Me troid, but failed.

It starts off impressively with beautifully rendered backdrops, stirring soundtrack, suitably chunky weapons and screen-filling bosses. But the game quickly undoes all of its good work with a hopelessly pernickety jump system that turns routine platforming negotiation into a tiresome war of attrition. What a shame.

If the team can perhaps fix a few niggling issues via an update A.R.E.S. will be well worth a look, but until then this is a case of try before you buy.

6/10

Alt-Play: Jason Rohrer Anthology

  • DSiWare - 200 points (£1.80)
  • Previously released on PC - Free
  • iPhone (Passage - £0.59)

By the time you get to the end of Jason Rohrer three game 'anthology', you almost expect him to lovingly serenade you in the style of a pixellated Julio Iglesias. Sadly, there's just the confused silence of an experimental purchase gone bad.

Some commentators have heralded some of Rohrer's work as an artistic statement, beautifully expressed. Take 'Passage', a five minute journey, where you essentially guide a super-pixellated man through a journey around a narrow top-down environment. You meet a girl, she follows you around for a while, you click on things. You get old. She dies. You die. The end. Ah.

It's an artistic statement alright. It's slightly touching if you've got the January blues. But is it worth paying money for? Hardly.

5

Art attack.

'Gravitation' is similarly thought-provoking by design, but only slightly more interested in being a videogame. This time, you start off playing ball with a child (Rohrer's kid, apparently), and once there's enough love between you your hair bursts into flames.

At that point, the playing area expands and you're able to soar into the sky and collect stars, before limply coming back down to earth to push the stars into some sort of furnace. And so it goes on. Regardless of whether you buy into the work/life metaphor, it's just not especially engaging.

The third and final title, 'Between', is equally uncompromising, and even demands a second DS is connected wirelessly before you can get started. Once hooked up with a partner, you're greeted with a tower made of coloured blocks, and have the ability to select and shift small coloured blocks into a construction area.
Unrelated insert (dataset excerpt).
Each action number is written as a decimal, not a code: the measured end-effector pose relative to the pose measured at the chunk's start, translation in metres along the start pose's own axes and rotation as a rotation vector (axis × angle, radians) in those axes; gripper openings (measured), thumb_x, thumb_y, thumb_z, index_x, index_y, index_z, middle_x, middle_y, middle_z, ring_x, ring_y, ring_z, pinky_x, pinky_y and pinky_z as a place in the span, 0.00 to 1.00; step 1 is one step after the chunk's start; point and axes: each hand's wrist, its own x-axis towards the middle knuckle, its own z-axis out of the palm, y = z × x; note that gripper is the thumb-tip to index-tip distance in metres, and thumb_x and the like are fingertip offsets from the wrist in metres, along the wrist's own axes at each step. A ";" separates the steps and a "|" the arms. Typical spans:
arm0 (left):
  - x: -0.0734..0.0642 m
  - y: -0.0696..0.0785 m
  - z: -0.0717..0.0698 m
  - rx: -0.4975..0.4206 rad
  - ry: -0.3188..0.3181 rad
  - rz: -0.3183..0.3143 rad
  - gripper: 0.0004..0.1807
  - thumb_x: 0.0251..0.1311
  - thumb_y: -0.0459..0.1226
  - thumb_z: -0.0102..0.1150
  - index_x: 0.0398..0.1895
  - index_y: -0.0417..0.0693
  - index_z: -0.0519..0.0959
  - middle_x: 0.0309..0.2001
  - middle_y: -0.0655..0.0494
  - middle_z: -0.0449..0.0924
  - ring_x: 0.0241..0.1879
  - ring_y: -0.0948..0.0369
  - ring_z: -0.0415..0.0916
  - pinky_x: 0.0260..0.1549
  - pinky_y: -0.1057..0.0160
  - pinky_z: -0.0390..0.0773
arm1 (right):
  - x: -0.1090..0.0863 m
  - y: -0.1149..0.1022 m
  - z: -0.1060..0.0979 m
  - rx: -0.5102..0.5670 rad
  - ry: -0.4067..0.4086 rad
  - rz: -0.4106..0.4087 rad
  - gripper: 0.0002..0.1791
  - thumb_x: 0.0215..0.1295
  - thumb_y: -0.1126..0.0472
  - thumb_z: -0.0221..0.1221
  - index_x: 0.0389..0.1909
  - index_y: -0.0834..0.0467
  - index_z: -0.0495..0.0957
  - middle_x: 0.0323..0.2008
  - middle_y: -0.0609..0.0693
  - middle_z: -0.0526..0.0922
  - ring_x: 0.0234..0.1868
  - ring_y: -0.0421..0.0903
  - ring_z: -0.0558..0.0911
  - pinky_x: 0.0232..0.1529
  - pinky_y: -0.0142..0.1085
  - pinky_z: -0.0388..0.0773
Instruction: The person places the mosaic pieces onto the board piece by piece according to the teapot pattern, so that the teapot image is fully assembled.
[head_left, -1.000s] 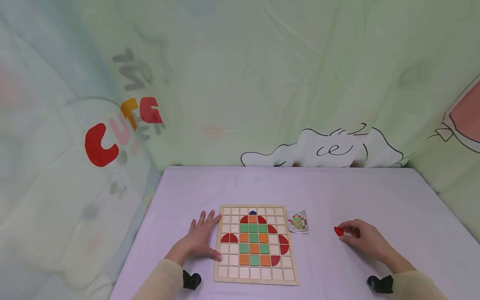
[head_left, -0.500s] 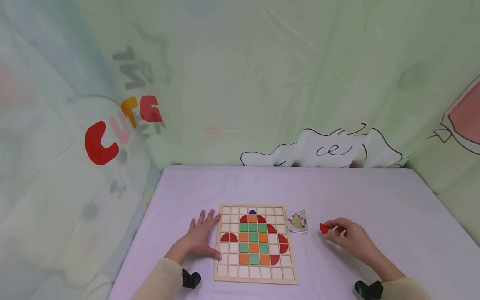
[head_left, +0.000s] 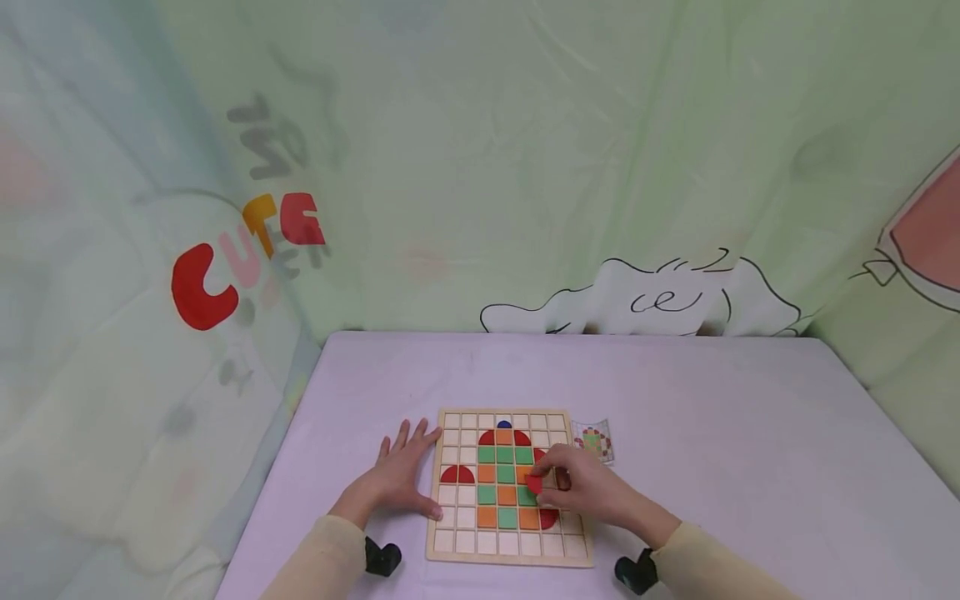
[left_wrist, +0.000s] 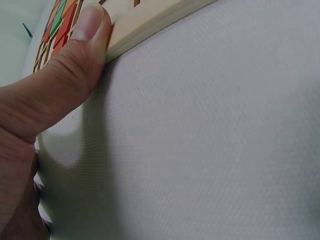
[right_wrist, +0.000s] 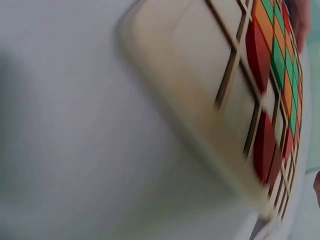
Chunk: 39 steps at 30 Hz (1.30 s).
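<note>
A square wooden grid board (head_left: 510, 561) lies on the table, with orange, green and red tiles and one blue tile (head_left: 504, 425) in its cells. My left hand (head_left: 401, 479) is spread along the board's left edge, its fingertips and thumb touching the frame; in the left wrist view the thumb (left_wrist: 67, 75) presses on the rim. Over the right part of the board, my right hand (head_left: 588, 487) pinches a red quarter-circle tile (head_left: 534, 484) between thumb and fingers. That hand hides some red tiles on the right side. Two red tiles (head_left: 457, 474) form a half circle at left.
A small printed picture card (head_left: 597, 440) with a similar coloured pattern lies at the board's upper right, partly behind the right hand. A pale lilac cloth (head_left: 712, 400) covers the table. Behind it hangs a printed fabric backdrop (head_left: 450, 167).
My right hand has moved left from the open table to over the board, carrying the red quarter-circle tile. The left hand has stayed at the board's left edge.
</note>
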 end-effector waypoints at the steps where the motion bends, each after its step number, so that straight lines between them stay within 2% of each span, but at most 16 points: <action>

What you're supposed to construct, or why you're constructing it, or what effect you have on the other player's tower isn't apparent: you just have to stick with it. Experiment, mix colours up, compose a jazz flute symphony in your head and see what happens. If patience is eventually rewarded, I'm not sure how.

I'm all for artistic-minded developers that push the boundaries of convention and dare to try new things - I just want to be entertained along the way. Is that too much to ask?